_YOUR ASSIGNMENT_
Lines outside the range are not wanted. Give again exactly the lines between the line holding "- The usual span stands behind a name" and the line holding "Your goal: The", inclusive, from the listing below.

[[ RECORDS SUPPLIED open ]]

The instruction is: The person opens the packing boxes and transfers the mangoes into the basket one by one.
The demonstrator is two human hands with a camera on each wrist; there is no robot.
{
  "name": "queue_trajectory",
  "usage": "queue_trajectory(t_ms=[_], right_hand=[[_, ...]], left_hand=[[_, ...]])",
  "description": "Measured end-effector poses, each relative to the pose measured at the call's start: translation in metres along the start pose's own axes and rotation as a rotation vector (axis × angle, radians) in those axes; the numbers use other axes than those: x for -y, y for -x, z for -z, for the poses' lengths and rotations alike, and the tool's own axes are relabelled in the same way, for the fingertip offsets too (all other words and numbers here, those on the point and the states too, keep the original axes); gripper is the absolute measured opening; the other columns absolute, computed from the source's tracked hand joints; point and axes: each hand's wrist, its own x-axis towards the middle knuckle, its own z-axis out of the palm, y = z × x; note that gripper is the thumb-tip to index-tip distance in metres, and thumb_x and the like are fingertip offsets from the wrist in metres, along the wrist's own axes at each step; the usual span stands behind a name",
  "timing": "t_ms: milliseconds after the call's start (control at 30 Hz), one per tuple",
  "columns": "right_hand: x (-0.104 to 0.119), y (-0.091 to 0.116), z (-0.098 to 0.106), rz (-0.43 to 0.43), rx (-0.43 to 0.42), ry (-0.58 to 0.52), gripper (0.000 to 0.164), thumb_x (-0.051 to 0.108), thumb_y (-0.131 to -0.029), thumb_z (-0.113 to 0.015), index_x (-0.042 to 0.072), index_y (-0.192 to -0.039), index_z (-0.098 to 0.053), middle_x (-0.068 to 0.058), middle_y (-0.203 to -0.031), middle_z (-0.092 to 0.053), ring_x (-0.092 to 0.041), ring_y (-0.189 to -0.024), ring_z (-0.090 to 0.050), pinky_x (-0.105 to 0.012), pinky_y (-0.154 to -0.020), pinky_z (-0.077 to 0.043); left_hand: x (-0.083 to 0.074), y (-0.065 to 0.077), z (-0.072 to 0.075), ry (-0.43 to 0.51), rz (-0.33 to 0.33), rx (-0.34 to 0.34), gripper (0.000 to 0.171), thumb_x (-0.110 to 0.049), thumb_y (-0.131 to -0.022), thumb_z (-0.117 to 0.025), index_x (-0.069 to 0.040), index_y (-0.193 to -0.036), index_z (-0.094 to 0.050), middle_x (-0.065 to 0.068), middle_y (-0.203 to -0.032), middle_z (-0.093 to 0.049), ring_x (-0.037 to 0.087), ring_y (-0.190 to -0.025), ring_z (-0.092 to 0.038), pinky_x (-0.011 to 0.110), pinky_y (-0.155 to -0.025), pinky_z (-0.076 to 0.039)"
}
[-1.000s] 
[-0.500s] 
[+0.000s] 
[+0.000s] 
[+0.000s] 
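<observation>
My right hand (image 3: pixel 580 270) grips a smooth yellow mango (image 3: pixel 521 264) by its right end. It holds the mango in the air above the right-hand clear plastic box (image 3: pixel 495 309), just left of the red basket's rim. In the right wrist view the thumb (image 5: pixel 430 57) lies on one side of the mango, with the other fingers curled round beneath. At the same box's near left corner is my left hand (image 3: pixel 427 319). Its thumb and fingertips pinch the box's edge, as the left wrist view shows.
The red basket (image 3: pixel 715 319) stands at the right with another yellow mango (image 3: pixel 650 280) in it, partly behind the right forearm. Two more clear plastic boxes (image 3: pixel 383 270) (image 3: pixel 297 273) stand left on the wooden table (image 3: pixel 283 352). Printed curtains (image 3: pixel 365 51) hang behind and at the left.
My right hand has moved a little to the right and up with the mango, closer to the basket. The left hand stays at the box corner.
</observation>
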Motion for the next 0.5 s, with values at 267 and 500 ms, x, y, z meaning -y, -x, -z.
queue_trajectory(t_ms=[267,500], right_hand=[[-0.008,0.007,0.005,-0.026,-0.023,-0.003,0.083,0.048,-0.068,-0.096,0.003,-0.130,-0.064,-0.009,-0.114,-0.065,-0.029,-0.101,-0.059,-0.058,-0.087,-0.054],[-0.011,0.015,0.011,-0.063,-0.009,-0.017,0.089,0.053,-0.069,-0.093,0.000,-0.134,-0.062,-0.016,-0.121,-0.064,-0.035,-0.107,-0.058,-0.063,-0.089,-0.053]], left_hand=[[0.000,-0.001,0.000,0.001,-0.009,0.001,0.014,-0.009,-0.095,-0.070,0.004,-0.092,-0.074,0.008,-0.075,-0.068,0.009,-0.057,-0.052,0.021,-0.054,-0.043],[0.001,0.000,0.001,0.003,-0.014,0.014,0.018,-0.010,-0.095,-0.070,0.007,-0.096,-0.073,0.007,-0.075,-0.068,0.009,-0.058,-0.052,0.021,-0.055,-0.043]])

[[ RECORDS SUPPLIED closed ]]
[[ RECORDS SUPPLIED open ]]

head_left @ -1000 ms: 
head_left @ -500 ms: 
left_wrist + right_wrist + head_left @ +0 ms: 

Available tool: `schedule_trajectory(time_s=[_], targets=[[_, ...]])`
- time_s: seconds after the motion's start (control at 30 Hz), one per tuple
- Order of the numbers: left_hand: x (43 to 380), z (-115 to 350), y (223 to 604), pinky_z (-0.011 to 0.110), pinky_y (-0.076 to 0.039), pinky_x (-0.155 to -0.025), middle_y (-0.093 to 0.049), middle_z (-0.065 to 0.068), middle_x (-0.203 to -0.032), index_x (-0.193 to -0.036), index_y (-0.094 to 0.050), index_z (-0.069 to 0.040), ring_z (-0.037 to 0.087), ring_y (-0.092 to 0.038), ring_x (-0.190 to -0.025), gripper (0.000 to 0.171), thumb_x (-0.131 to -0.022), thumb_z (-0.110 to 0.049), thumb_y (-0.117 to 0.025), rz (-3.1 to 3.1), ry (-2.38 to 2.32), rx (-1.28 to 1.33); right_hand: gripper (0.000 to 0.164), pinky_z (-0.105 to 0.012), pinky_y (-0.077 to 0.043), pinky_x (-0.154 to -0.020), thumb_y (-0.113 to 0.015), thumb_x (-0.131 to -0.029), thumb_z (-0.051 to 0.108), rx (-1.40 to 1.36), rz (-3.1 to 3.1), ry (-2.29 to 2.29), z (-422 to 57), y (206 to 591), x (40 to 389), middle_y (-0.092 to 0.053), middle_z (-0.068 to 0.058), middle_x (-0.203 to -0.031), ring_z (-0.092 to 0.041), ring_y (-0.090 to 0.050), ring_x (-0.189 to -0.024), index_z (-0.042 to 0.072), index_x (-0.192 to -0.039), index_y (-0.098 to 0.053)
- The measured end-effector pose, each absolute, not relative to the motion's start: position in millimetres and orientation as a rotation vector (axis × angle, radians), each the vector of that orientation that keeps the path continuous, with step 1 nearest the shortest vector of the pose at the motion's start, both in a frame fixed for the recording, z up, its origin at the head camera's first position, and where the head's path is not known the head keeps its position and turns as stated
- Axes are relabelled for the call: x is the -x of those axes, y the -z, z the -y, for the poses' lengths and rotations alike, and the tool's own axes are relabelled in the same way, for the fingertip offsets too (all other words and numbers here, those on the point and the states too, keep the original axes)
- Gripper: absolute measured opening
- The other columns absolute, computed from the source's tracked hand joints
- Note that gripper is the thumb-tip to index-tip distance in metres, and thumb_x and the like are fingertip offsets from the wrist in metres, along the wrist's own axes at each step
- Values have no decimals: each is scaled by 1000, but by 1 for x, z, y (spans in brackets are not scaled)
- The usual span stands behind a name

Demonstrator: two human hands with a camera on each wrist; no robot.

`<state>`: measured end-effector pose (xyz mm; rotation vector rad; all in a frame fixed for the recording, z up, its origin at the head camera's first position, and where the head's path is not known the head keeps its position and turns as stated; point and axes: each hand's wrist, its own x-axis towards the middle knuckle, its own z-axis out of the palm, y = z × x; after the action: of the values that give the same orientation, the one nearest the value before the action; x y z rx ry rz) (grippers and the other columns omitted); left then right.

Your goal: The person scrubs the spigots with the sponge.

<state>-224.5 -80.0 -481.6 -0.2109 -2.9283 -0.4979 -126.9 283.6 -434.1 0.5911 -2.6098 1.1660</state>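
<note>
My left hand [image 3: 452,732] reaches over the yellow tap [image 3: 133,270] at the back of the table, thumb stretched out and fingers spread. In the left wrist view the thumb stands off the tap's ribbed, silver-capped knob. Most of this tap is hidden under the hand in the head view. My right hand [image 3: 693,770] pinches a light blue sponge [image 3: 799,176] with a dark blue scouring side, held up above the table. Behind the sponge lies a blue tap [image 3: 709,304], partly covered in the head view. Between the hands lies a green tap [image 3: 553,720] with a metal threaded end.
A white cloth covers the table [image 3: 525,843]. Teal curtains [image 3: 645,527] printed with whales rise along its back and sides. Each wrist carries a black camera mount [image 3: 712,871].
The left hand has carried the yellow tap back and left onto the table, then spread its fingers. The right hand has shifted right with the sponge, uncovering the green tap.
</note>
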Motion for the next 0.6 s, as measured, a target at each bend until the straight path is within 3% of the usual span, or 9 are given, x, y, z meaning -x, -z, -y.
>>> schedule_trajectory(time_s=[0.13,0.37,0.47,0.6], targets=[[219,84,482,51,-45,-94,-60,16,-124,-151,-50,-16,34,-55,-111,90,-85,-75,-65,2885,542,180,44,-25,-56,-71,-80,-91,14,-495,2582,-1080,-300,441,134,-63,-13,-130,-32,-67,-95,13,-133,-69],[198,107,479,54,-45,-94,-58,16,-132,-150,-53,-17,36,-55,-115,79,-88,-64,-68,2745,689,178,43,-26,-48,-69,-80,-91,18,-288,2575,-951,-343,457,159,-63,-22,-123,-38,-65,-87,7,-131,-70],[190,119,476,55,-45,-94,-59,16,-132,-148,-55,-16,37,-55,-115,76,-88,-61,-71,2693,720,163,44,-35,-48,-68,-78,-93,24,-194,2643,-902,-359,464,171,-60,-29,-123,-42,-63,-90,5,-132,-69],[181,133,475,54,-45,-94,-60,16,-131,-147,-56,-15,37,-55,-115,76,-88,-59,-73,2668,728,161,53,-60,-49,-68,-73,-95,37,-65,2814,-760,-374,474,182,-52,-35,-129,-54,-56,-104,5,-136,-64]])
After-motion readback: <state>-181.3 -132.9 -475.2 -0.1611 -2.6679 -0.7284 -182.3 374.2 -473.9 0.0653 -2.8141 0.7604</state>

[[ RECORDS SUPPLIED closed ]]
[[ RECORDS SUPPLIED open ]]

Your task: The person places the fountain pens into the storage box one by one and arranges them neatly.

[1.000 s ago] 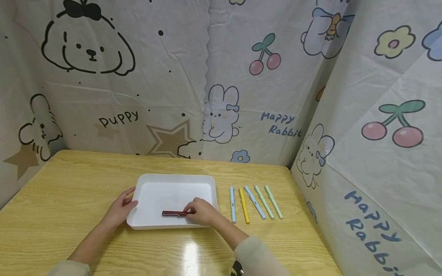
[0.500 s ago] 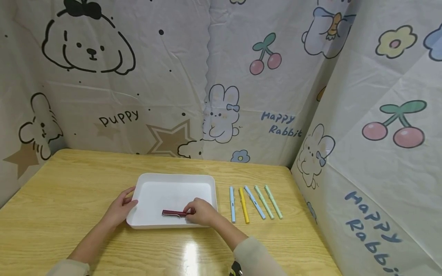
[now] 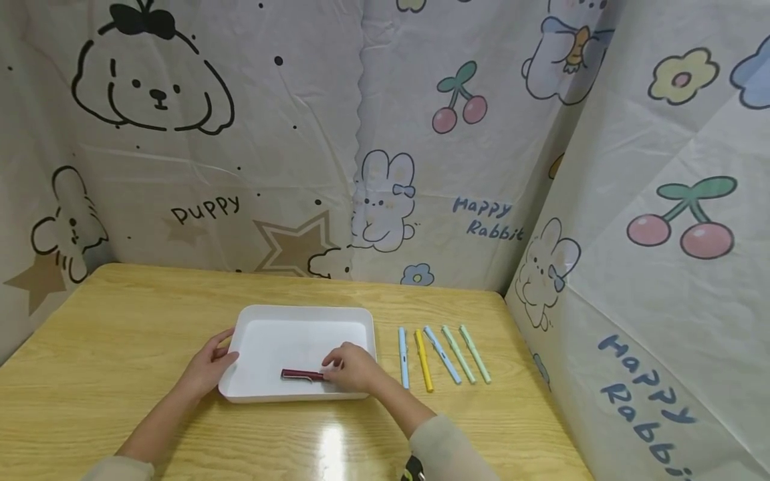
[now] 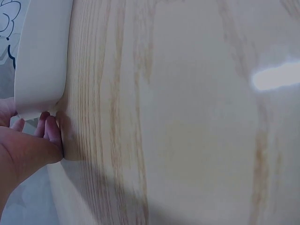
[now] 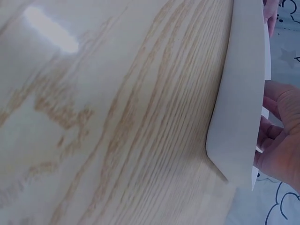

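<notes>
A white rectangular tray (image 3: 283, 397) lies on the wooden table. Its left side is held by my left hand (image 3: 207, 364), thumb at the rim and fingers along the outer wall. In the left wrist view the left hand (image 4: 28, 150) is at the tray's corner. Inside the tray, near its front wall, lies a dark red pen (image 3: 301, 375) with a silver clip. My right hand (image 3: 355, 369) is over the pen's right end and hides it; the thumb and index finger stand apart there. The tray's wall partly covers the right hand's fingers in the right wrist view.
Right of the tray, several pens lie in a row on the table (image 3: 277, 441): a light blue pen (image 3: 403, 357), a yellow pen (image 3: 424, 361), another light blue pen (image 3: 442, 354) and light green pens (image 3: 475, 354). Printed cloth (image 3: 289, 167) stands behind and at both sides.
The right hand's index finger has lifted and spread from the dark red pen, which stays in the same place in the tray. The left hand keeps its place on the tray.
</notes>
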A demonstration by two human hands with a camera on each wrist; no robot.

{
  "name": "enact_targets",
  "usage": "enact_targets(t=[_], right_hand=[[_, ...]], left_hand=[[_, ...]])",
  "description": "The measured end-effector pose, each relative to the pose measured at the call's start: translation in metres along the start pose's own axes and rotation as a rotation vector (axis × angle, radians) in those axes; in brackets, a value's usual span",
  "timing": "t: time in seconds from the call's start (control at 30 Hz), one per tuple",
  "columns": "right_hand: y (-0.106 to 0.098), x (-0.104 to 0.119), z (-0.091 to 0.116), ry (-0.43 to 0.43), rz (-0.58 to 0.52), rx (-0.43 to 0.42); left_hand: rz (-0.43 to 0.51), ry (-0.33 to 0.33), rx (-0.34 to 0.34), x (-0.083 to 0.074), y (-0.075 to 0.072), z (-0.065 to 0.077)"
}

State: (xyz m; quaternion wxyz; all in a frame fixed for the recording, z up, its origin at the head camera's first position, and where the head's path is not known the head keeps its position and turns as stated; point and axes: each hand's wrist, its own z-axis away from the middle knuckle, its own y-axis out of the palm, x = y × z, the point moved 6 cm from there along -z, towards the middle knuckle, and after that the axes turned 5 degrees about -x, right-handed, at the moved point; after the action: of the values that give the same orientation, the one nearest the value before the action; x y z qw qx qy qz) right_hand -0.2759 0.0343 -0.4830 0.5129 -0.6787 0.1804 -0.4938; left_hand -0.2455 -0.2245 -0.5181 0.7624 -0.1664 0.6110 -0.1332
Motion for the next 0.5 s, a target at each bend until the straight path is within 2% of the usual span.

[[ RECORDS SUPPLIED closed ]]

_TASK RESPONSE_
- The usual span stands behind a name

Demonstrator: two human hands with a camera on each wrist; no robot.

`<state>`: measured end-effector pose (xyz mm; rotation vector rad; all in a frame fixed for the recording, z up, its origin at the head camera's first position, and where the head's path is not known the head keeps its position and turns as stated; point and axes: each hand's wrist, its own x-axis towards the middle knuckle, its own z-axis out of the palm, y = z × x; after the action: of the values that give the same orientation, the one nearest the value before the action; x y z rx ry rz) (grippers and the other columns omitted); left then right.

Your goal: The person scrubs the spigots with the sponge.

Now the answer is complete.